UBC-MDS/Online-Shoppers-Purchasing-Intention-Prediction

Repository files navigation

Online Shoppers Purchasing Intention Prediction

Authors: Julian Daduica @jdaduica, Stephanie Ta @Stephanie-Ta, and Wai Ming Wong @waiming

About

This study attempts to build a classification model using a logistic regression algorithm to predict whether an online shopper will make a purchase based on their website interaction behaviour. The final classifier model achieved an accuracy of 87.6% on an unseen test dataset. Compare this to a dummy classifier model that always predicts no purchase, with an accuracy of 83.5%. While the logistic regression model performed reasonably well, it did not account for the class imbalance in the dataset, where there purchase target class was significantly less than the no purchase target class. From our logistic regression model, we identified that features PageValue and ExitRate were most important when making predictions. This can suggest that these features are the most significant when determining whether a customer will purchase or not. This model can provide insight for businesses to increase revenue by targeting and optimizing these features in marketing or sales campaigns. Further research addressing class imbalance and exploring alternative models or algorithms could improve predictions, which will increase the model’s ability for businesses to utilize.

Report

The final report can be found here

Usage

We are using a Docker virtual container so that our computational environment is reproducible. Please ensure that Docker Desktop is running while replicating our analysis if you are using Windows or Mac.

To replicate our analysis:

  1. Clone this GitHub repository to your local machine and navigate to the project root.
  2. Launch the virtual container by running the command docker compose up in terminal.
  3. To open JupyterLab, copy and paste the URL in your browser that appears in terminal that starts with http://127.0.0.1:8888/lab?token=.
  4. Reset our project by removing all files generated by our analysis via the command make clean in terminal in the project root.
  5. Rerun our analysis and remake the files generated by our analysis by running the command make all in terminal in the project root.

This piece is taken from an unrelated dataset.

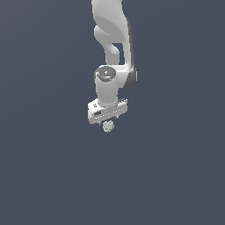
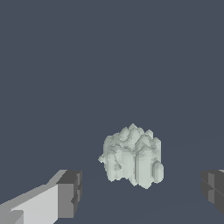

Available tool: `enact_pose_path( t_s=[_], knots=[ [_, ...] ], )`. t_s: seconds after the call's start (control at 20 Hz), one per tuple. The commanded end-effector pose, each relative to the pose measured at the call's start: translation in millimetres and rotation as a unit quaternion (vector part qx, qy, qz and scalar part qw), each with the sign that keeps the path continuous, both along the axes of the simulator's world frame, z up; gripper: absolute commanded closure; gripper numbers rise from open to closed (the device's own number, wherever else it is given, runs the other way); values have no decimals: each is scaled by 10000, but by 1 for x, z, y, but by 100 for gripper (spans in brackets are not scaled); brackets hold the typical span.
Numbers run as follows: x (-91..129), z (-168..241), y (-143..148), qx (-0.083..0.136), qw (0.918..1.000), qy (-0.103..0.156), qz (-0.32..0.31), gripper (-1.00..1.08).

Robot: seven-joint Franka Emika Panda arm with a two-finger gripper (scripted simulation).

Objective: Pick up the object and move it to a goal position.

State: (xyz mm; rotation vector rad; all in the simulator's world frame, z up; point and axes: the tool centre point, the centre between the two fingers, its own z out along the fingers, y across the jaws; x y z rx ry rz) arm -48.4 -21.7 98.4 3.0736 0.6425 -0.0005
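**Panda lined up over the little lump, grasp not made yet**

Reading the wrist view from left to right: first there's the white finger with its dark grey pad (image 2: 70, 194), then a gap, then the small pale greenish-white bumpy round lump (image 2: 132, 156), another gap, and finally the second dark pad (image 2: 213, 189) just poking in at the far edge. So the end effector (image 2: 142, 192) is spread wide with nothing in it, and neither pad touches the lump. The lump looks a bit closer to the first finger than to the second, not perfectly centred, but it's clearly between them.

In the exterior view the white Franka arm (image 1: 115, 35) points straight down, and the end effector (image 1: 108, 118) hangs right above the lump (image 1: 108, 126), which sits on the plain dark blue-grey tabletop (image 1: 44, 176). I can't tell from that angle how much height is left between the fingertips and the surface.

My guess is this is the tail of the approach step, just ahead of the grab. The next move would need a bit more descent so the pads sit at the lump's sides, then a gentle squeeze. It's tiny and knobbly, so it could slip or pop out. No goal marker is visible in either view.
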Motion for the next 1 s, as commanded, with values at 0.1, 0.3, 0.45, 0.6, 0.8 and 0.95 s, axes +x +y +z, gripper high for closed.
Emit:
enact_pose_path(
  t_s=[0.1, 0.3, 0.45, 0.6, 0.8, 0.95],
  knots=[
    [-2, -3, 0, 8, 10000, 0, 84, -92],
    [-2, -5, 0, 6, 10000, 2, 62, -92],
    [-2, -14, 0, 6, 10000, 2, 65, -92],
    [-3, -29, 0, 8, 10000, 1, 75, -92],
    [-3, -46, 0, 8, 10000, 0, 82, -92],
    [-3, -52, 0, 8, 10000, 0, 82, -92]
  ],
)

To exit and clean up the container:

  1. Ctrl + C in terminal where you launched the container.
  2. Run the command docker compose rm in terminal.

Dependencies

How to Update the Container

If you would like to add another package to the container, please have the following dependencies and follow the instructions below.

Developer Dependencies

  • conda (version 24.7.1 or higher)
  • conda-lock (version 2.5.7 or higher)
  • mamba (version 1.5.8 or higher)

How to Add a Package to the Container

  1. Create a new branch and add the new package with its version pinned in environment.yaml.
  2. Update the conda-linux-64.lock file by running the command conda-lock -k explicit --file environment.yaml -p linux-64 in terminal.
  3. Ensure the Docker image runs properly by re-building the image locally.
  4. If the image runs properly, push the your changes to GitHub and the new image will be published on DockerHub automatically.
  5. Update docker-compose.yml to use the new image by changing the tag (image: stephanieta/dsci522-online-shopping-project:<tag>).
  6. Make a pull request to merge your changes to the main branch.

License

The code of this project licensed under the terms of the MIT license. If re-using/re-mixing please provide attribution and link to this webpage.
The project report is under Creative Commons Attribution-NonCommercial-NoDerivatives 4.0 International (CC BY-NC-ND 4.0) license.